━━━ Data ━━━

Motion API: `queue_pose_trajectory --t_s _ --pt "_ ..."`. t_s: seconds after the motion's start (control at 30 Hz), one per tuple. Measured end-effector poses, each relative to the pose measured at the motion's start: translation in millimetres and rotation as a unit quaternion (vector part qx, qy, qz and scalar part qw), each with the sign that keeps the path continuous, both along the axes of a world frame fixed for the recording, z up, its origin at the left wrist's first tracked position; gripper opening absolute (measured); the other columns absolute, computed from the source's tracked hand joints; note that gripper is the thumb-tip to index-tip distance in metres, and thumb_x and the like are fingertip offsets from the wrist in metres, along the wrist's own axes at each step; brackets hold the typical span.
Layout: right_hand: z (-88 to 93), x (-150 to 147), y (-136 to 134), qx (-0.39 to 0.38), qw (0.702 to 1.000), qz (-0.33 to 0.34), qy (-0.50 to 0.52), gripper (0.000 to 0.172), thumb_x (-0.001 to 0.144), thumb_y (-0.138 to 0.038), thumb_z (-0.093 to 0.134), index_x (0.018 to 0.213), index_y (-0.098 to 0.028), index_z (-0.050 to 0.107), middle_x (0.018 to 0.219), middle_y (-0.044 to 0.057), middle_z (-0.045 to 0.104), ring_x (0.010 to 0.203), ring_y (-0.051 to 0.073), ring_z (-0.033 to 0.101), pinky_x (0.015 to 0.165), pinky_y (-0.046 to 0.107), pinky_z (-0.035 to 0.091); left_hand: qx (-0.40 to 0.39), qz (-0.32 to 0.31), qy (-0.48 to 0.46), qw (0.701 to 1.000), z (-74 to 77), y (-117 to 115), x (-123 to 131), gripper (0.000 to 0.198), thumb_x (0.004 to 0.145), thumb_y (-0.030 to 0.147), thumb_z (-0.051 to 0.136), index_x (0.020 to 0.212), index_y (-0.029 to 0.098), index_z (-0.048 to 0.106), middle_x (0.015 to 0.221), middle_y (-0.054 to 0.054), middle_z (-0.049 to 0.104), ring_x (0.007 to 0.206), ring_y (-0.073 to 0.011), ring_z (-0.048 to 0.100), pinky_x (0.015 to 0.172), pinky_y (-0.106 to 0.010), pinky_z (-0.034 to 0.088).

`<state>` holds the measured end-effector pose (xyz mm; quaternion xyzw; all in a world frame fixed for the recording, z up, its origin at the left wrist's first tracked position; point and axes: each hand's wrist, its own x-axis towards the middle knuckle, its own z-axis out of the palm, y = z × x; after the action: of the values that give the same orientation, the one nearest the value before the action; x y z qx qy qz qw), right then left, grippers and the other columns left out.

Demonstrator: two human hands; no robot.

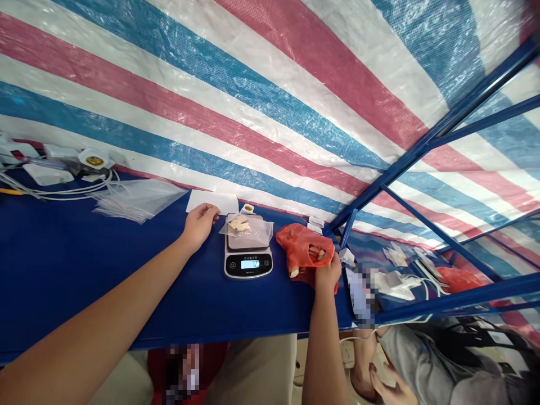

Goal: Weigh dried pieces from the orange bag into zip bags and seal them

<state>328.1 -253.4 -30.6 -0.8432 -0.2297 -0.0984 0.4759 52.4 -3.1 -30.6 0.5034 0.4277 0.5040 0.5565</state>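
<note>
A digital kitchen scale (248, 266) stands on the blue table, its lit display showing the digits 7 and 2. Across its platform lies a clear plastic bag (264, 229) with pale, irregular pieces (239, 224) in it. My left hand (201, 226) is just left of the scale, at the edge of a white sheet of paper (211, 201). Its fingers are curled together, and whatever they may hold is hidden. On the right, my right hand (329, 274) grips the side of a red plastic bag (300, 242), whose opening shows brownish pieces inside.
Flat clear bags (137, 197) are piled on the left, near white cables and small devices (90, 160). A small roll (247, 208) sits behind the scale. Blue metal bars (422, 140) rise at the right. Another person's hand (390, 385) shows at lower right.
</note>
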Motion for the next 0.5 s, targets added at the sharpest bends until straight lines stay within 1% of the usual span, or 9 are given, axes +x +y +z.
queue_pose_trajectory --t_s 0.1,0.2,0.3,0.4,0.5 --pt "-4.8 4 -1 0.070 0.997 -0.024 0.010 0.060 0.098 -0.071 0.029 0.077 -0.024 0.059 0.073 0.006 0.070 0.069 0.024 0.065 0.065 0.033 0.049 -0.002 0.001 -0.005 1.000 -0.6 1 1 0.015 0.068 0.036 0.065 0.069 0.021 0.068 0.076 -0.002 0.068 0.075 -0.0187 0.062 0.066 -0.029 0.048" --pt "-5.6 6 0 0.132 0.990 -0.048 -0.007 0.056 0.097 -0.072 0.028 0.076 -0.026 0.052 0.073 0.003 0.063 0.069 0.021 0.059 0.068 0.033 0.049 -0.004 0.002 -0.013 1.000 -1.4 1 1 0.015 0.067 0.036 0.065 0.069 0.021 0.068 0.077 -0.002 0.068 0.074 -0.0180 0.061 0.066 -0.028 0.048" --pt "-0.4 6 0 0.186 0.980 -0.066 -0.029 0.051 0.098 -0.071 0.031 0.081 -0.026 0.049 0.075 0.000 0.057 0.070 0.019 0.055 0.071 0.033 0.049 -0.003 -0.001 -0.011 1.000 -1.7 1 1 0.017 0.068 0.038 0.065 0.070 0.021 0.068 0.076 -0.002 0.067 0.074 -0.0175 0.061 0.066 -0.028 0.047" --pt "7.5 -2 -1 0.222 0.972 -0.067 -0.043 0.047 0.098 -0.068 0.035 0.088 -0.025 0.052 0.074 -0.002 0.050 0.067 0.018 0.051 0.068 0.033 0.048 -0.004 -0.003 -0.005 1.000 -2.5 1 1 0.019 0.069 0.040 0.065 0.072 0.021 0.068 0.074 -0.002 0.067 0.073 -0.0179 0.061 0.066 -0.028 0.047" --pt "14.2 -25 -7 0.245 0.966 -0.066 -0.046 0.046 0.098 -0.065 0.043 0.108 -0.022 0.058 0.077 -0.001 0.052 0.065 0.018 0.052 0.062 0.032 0.047 -0.001 -0.007 -0.001 1.000 -4.8 1 1 0.020 0.070 0.041 0.065 0.073 0.021 0.067 0.073 -0.002 0.067 0.073 -0.0188 0.061 0.065 -0.029 0.046"
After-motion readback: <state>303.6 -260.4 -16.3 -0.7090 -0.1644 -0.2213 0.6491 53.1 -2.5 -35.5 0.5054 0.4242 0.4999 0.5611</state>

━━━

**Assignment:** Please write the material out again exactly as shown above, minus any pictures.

**Response to this task:**
Motion API: `queue_pose_trajectory --t_s _ --pt "_ ..."`. t_s: seconds after the motion's start (control at 30 Hz), one per tuple. Measured end-effector poses, each relative to the pose measured at the motion's start: translation in millimetres and rotation as a unit quaternion (vector part qx, qy, qz and scalar part qw), each with the sign that keeps the path continuous, both along the axes of a world frame fixed for the recording, z up, its origin at the left wrist's first tracked position; gripper opening absolute (measured); the other columns absolute, computed from the source's tracked hand joints; note that gripper is the thumb-tip to index-tip distance in metres, and thumb_x and the like are fingertip offsets from the wrist in metres, along the wrist's own axes at each step; brackets hold the typical span.
Layout: right_hand: z (-88 to 93), x (-150 to 147), y (-136 to 134), qx (-0.39 to 0.38), qw (0.702 to 1.000), qz (-0.33 to 0.34), qy (-0.50 to 0.52), gripper (0.000 to 0.172), thumb_x (-0.001 to 0.144), thumb_y (-0.138 to 0.038), thumb_z (-0.093 to 0.134), index_x (0.018 to 0.213), index_y (-0.098 to 0.028), index_z (-0.050 to 0.107), middle_x (0.018 to 0.219), middle_y (-0.044 to 0.057), middle_z (-0.045 to 0.104), ring_x (0.010 to 0.203), ring_y (-0.051 to 0.073), ring_z (-0.033 to 0.101), pinky_x (0.015 to 0.165), pinky_y (-0.046 to 0.107), pinky_z (-0.035 to 0.091); left_hand: qx (-0.40 to 0.39), qz (-0.32 to 0.31), qy (-0.48 to 0.46), qw (0.701 to 1.000), z (-74 to 77), y (-117 to 115), x (-123 to 131), gripper (0.000 to 0.198), thumb_x (0.004 to 0.145), thumb_y (-0.030 to 0.147), thumb_z (-0.051 to 0.136), index_x (0.020 to 0.212), index_y (-0.029 to 0.098), index_z (-0.048 to 0.106), middle_x (0.015 to 0.221), middle_y (-0.054 to 0.054), middle_z (-0.049 to 0.104), ring_x (0.007 to 0.206), ring_y (-0.073 to 0.011), ring_z (-0.048 to 0.100), pinky_x (0.015 to 0.172), pinky_y (-0.106 to 0.010), pinky_z (-0.034 to 0.088).

`<state>` holds the measured end-effector pose (xyz mm; quaternion xyzw; all in a world frame fixed for the recording, z up, its origin at the left wrist's first tracked position; point and axes: each hand's wrist, its own x-axis towards the middle knuckle, its own z-axis out of the palm, y = z × x; after the action: of the values that give the same orientation, the one nearest the value before the action; x y z qx qy qz qw), right then left, grippers and the other columns left out.

Demonstrator: two human hands; no robot.


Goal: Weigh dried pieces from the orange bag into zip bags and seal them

<state>328.1 -253.4 -30.6 -0.8432 -0.2297 -0.0984 0.4759 52.4 -3.1 -30.6 0.5034 0.4277 0.5040 0.5565</state>
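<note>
A digital kitchen scale (248, 266) stands on the blue table, its lit display showing the digits 7 and 2. Across its platform lies a clear plastic bag (264, 229) with pale, irregular pieces (239, 224) in it. My left hand (201, 226) is just left of the scale, at the edge of a white sheet of paper (211, 201). Its fingers are curled together, and whatever they may hold is hidden. On the right, my right hand (329, 274) grips the side of a red plastic bag (300, 242), whose opening shows brownish pieces inside.
Flat clear bags (137, 197) are piled on the left, near white cables and small devices (90, 160). A small roll (247, 208) sits behind the scale. Blue metal bars (422, 140) rise at the right. Another person's hand (390, 385) shows at lower right.
</note>
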Motion for the next 0.5 s, targets added at the sharpest bends until straight lines stay within 1% of the usual span, or 9 are given, axes +x +y +z.
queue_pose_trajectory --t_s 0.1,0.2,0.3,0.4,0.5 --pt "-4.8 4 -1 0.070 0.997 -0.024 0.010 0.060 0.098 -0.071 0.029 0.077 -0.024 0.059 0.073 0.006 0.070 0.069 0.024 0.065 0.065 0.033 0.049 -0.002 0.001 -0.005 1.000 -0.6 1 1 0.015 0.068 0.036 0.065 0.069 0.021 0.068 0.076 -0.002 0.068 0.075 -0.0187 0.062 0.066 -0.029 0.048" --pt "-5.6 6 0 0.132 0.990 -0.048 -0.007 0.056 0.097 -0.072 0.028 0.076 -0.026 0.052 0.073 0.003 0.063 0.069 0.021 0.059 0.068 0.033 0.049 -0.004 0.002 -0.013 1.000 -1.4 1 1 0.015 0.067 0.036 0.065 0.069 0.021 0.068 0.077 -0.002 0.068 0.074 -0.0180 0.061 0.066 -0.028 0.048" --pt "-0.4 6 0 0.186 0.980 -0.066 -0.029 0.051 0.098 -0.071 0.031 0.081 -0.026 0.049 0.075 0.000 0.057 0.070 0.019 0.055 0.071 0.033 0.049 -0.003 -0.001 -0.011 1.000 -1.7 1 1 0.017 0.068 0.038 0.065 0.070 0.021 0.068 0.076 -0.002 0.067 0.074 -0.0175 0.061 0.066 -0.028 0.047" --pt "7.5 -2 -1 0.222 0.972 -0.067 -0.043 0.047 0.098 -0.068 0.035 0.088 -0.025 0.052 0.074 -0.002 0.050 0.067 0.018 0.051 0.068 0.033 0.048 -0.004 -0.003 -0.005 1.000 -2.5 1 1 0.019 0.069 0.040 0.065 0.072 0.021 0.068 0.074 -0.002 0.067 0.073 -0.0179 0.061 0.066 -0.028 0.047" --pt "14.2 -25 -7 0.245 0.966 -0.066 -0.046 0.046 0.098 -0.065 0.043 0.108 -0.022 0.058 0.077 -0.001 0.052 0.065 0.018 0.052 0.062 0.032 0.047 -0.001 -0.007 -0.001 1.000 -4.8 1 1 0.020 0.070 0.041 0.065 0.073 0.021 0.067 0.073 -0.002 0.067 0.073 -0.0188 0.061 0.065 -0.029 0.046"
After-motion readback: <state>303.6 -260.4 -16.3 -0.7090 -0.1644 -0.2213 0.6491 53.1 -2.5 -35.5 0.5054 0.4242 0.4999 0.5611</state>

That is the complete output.